• _Task brief_:
Below is a listing; retype exactly the lines between the one containing "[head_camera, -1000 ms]" and the one containing "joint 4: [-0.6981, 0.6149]", inclusive, minus the pictures.

• _Records provided_:
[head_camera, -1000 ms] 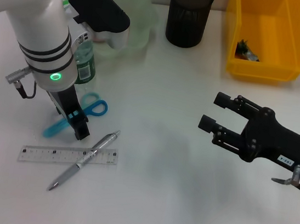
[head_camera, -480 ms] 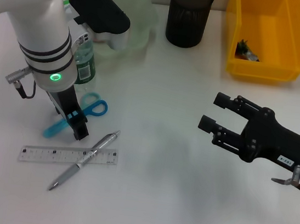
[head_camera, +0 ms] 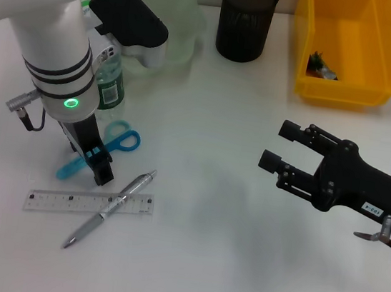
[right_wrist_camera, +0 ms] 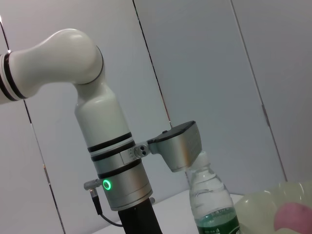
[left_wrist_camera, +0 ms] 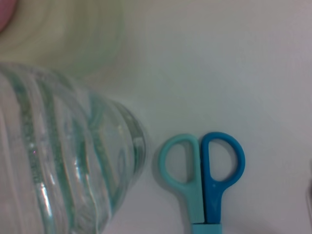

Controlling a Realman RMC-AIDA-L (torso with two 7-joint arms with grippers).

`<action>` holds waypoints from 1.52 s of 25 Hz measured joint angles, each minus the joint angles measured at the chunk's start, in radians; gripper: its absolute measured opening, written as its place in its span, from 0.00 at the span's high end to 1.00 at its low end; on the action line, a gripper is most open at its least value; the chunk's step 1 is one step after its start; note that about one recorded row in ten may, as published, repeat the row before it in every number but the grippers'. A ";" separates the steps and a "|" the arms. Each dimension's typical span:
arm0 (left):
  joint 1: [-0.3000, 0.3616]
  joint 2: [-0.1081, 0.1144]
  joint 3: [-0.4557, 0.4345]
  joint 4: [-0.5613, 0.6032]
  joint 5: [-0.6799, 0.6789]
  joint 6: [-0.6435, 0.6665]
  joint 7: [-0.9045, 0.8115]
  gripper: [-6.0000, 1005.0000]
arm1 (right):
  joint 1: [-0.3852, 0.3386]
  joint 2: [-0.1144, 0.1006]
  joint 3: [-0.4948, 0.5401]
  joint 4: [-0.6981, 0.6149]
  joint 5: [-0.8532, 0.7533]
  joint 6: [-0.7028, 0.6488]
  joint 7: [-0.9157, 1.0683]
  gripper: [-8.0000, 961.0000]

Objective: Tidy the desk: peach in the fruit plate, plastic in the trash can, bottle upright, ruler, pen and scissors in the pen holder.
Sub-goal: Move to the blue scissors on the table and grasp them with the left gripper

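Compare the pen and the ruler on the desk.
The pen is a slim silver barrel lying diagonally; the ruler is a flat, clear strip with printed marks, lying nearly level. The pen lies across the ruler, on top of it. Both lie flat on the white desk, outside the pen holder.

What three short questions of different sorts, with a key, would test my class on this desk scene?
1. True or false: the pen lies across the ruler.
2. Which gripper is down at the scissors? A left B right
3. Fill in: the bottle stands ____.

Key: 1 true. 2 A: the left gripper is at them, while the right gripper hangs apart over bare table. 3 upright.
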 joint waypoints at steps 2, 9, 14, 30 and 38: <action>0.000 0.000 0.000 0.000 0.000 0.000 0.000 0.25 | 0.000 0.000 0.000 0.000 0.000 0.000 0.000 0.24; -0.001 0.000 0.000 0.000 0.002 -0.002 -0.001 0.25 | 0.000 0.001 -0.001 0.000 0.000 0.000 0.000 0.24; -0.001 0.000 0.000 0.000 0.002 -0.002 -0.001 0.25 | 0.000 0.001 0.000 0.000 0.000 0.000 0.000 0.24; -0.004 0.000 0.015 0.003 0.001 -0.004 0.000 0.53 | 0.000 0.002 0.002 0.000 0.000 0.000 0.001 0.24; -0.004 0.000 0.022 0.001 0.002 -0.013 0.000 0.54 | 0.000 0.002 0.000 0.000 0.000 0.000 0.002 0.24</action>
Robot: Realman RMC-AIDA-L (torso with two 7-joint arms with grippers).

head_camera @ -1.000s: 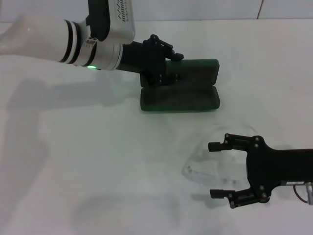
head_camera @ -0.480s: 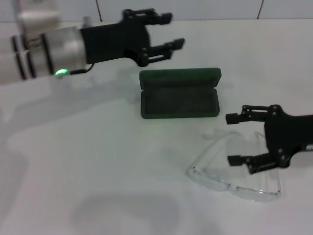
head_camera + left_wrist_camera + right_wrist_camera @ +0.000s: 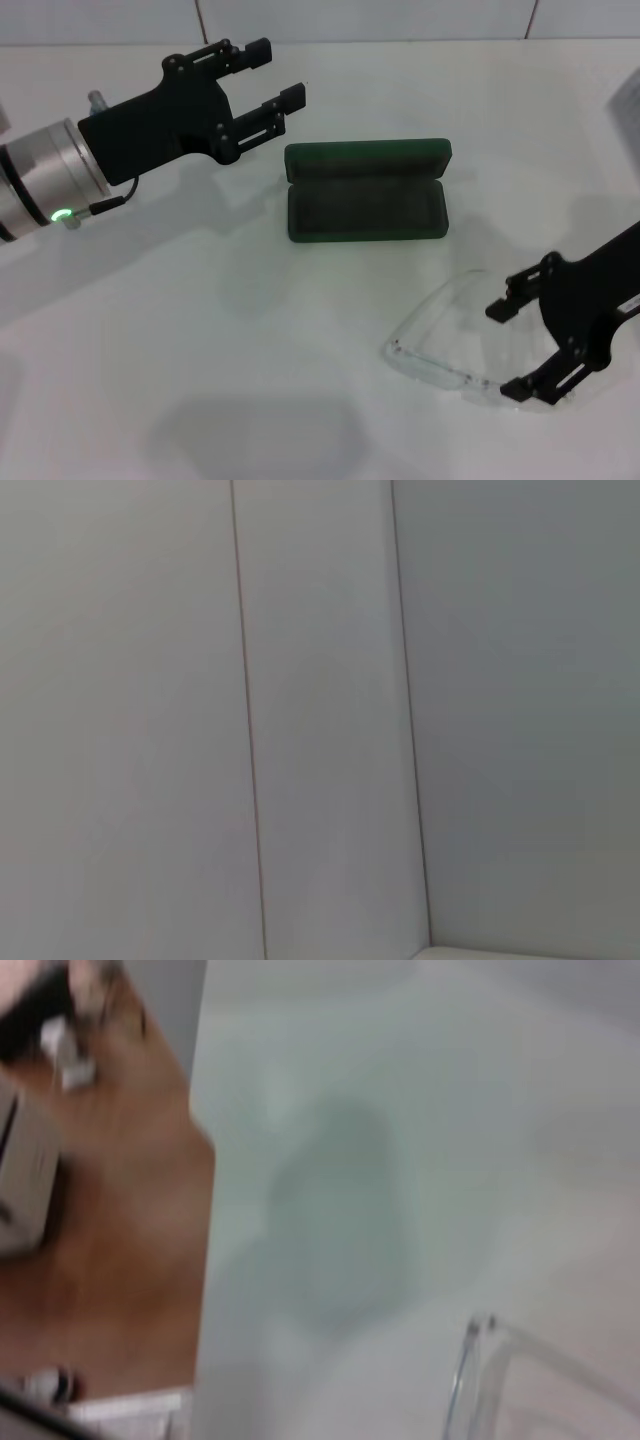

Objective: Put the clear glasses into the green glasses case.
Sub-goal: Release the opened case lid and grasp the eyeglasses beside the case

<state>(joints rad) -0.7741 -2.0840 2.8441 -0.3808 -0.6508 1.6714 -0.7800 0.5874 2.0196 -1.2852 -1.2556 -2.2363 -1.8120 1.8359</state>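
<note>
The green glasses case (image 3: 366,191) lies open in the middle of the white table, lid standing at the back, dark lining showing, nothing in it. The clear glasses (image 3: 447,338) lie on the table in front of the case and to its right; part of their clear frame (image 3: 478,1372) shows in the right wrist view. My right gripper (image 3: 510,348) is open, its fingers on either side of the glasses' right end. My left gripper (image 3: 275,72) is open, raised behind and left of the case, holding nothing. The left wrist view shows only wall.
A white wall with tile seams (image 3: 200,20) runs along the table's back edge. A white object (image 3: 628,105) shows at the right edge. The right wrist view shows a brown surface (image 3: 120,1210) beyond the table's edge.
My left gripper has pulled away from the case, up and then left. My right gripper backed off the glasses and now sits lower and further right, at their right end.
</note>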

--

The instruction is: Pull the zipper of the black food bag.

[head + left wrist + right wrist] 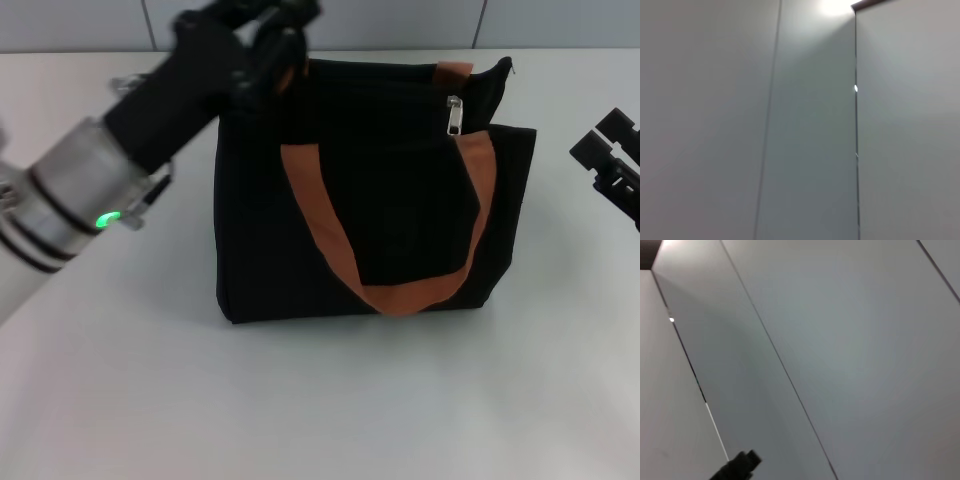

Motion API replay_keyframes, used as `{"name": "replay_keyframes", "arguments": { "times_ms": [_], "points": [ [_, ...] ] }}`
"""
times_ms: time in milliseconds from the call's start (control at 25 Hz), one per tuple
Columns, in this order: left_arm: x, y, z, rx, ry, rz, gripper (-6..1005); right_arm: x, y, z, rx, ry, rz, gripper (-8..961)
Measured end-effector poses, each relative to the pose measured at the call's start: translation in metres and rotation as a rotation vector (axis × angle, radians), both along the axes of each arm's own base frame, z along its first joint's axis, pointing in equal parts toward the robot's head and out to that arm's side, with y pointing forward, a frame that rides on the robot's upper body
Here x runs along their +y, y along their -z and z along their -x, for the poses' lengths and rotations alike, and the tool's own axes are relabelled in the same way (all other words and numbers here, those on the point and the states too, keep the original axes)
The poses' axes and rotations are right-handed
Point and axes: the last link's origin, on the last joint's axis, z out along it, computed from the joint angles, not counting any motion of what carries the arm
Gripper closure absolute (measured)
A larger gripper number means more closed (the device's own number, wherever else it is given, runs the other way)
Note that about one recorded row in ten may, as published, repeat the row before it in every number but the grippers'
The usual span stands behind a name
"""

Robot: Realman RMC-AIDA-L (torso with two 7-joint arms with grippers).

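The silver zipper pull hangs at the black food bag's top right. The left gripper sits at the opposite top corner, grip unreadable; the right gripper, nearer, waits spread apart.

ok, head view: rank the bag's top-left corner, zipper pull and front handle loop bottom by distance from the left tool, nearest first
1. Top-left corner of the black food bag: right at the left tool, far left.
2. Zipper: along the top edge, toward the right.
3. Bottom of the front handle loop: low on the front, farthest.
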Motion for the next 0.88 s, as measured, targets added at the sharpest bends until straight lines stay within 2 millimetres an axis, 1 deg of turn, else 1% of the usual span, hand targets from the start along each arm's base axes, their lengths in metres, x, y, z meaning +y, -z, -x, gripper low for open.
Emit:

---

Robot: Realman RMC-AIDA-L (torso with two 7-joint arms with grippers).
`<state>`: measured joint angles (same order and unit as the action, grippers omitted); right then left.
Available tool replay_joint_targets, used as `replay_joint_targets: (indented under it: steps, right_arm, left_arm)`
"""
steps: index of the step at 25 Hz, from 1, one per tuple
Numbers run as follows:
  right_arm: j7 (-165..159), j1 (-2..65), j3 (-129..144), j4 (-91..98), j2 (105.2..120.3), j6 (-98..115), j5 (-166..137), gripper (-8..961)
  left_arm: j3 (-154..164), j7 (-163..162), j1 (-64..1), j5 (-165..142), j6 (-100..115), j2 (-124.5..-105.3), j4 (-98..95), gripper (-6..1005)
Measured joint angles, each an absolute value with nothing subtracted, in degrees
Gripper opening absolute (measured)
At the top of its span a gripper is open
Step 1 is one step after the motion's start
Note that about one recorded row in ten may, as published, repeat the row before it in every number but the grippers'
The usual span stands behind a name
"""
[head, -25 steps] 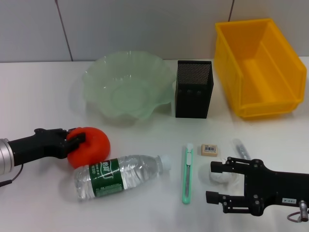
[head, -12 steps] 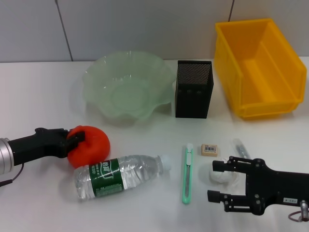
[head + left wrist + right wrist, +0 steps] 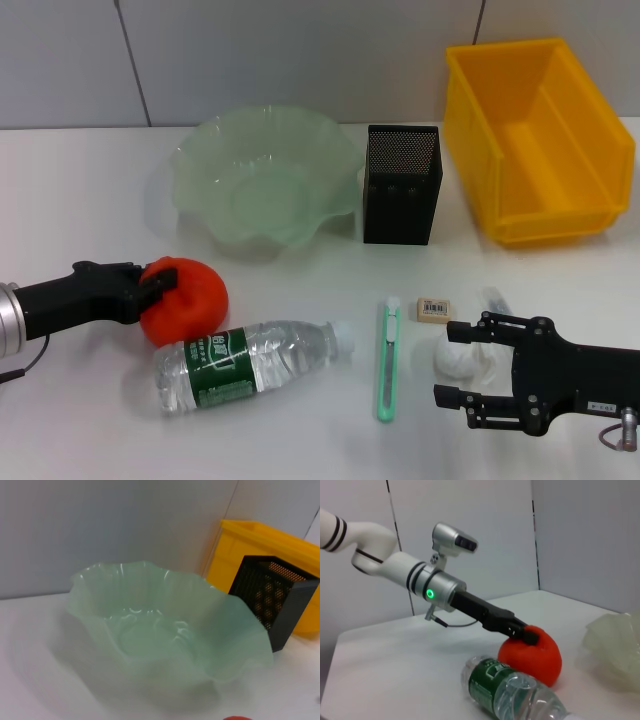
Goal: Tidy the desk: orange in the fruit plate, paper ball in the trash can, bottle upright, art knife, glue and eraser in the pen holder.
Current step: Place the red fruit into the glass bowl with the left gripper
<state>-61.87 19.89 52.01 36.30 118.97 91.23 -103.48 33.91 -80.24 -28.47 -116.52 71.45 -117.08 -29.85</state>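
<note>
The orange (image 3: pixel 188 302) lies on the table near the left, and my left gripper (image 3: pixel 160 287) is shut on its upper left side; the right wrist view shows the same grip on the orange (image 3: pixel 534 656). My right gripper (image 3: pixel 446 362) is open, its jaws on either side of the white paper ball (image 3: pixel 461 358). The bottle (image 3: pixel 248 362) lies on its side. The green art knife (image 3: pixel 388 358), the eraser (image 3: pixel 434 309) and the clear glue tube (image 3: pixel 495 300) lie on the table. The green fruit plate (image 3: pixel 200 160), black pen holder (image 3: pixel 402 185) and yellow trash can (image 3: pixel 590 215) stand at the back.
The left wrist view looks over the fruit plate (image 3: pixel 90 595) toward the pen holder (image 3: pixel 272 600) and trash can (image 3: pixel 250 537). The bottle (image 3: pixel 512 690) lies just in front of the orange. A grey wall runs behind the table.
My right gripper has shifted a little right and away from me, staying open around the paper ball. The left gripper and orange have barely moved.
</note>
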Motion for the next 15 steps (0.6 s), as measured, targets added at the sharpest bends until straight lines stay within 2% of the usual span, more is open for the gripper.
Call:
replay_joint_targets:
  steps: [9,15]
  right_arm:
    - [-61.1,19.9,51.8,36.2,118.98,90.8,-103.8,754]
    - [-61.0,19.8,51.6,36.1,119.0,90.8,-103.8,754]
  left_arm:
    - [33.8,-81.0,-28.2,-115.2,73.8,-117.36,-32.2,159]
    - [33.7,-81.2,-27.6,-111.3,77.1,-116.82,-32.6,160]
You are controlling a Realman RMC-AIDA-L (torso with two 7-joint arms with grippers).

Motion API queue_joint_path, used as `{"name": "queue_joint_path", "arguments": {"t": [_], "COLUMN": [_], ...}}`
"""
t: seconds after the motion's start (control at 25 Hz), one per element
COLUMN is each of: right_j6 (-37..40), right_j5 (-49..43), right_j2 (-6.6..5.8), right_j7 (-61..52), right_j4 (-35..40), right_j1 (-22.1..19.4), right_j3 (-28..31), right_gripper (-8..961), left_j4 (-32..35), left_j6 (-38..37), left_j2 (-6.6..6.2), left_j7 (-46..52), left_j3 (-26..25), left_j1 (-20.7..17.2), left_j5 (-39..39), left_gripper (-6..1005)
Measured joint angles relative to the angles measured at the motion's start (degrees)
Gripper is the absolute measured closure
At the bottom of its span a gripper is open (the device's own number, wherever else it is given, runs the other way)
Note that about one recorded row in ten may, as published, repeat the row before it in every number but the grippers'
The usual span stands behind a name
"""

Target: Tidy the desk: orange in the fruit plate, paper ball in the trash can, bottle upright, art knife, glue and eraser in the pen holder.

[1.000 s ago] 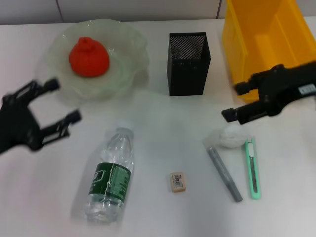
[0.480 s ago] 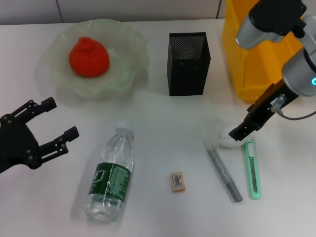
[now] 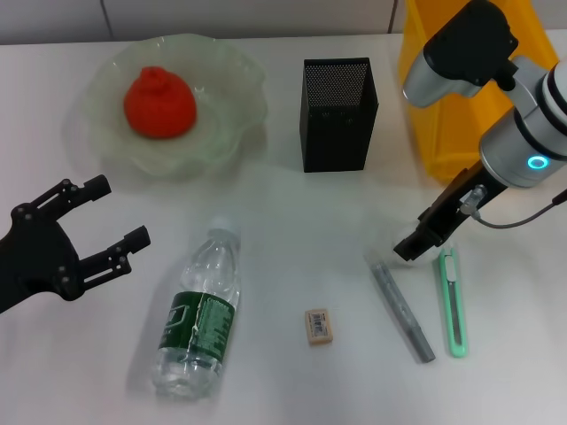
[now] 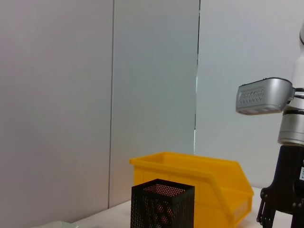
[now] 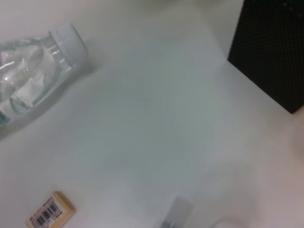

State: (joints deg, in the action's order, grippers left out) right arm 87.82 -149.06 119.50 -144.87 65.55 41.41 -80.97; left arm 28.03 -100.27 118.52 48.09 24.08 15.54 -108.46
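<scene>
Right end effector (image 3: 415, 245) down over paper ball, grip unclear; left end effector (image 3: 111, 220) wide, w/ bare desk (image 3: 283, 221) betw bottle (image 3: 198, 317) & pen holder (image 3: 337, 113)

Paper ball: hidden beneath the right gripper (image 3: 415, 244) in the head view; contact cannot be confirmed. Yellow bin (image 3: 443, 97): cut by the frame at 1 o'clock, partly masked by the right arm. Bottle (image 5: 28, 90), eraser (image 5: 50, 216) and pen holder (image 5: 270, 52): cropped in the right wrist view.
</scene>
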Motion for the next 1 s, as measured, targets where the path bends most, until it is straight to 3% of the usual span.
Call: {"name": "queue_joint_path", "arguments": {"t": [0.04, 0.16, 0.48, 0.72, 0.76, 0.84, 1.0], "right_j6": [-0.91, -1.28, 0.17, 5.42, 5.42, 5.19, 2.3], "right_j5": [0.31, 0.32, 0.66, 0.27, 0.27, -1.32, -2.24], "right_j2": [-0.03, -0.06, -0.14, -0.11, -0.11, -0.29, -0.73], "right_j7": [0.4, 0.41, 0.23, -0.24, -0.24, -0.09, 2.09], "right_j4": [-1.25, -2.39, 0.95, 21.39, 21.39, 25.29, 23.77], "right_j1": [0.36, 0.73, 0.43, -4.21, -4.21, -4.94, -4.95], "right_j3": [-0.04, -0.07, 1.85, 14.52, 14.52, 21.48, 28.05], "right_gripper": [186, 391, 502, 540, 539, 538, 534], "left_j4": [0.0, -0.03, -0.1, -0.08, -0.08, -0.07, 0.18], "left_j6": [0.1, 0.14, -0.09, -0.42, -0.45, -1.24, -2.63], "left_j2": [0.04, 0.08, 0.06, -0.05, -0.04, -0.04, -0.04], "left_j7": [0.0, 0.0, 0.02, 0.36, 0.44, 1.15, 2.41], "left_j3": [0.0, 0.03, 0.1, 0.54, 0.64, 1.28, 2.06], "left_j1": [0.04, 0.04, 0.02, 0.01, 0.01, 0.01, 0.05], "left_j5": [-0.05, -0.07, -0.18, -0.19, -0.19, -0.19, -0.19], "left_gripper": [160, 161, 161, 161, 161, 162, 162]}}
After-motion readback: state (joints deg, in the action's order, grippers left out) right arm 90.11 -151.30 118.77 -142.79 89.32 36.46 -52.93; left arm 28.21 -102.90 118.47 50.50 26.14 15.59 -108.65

• _Output of the task_:
[head_camera, -1000 ms] 
[head_camera, -480 ms] 
[head_camera, +0 ms] 
[right_wrist_camera, +0 ms] 
[left_wrist_camera, +0 ms] 

Controlling a Realman RMC-AIDA-L (torso with two 7-joint arms with grippers).

`<action>` holds waypoints from 1.52 s of 25 Hz measured joint angles, each minus the joint angles measured at the chunk's start, in radians; gripper: its absolute measured opening, written as its place in its span, from 0.00 at the span's high end to 1.00 at its low end; on the action line, a gripper is most open at its least value; the chunk's step 1 is one step after its start; note that about one recorded row in ten may, as published, repeat the row before it in every number but the grippers'. A ";" separates the steps and a "|" the arms. Each dimension's typical span:
arm0 (left):
  joint 1: [-0.3000, 0.3616]
  joint 2: [-0.1081, 0.1144]
  joint 3: [-0.4557, 0.4345]
  joint 4: [-0.5613, 0.6032]
  joint 5: [-0.6799, 0.6789]
  joint 6: [-0.6435, 0.6665]
  joint 7: [-0.9045, 0.8115]
  gripper: [-6.0000, 1005.0000]
arm1 (right):
  joint 1: [-0.3852, 0.3386]
  joint 2: [-0.1144, 0.1006]
  joint 3: [-0.4948, 0.5401]
  joint 4: [-0.6981, 0.6149]

Response complete; there is no more output.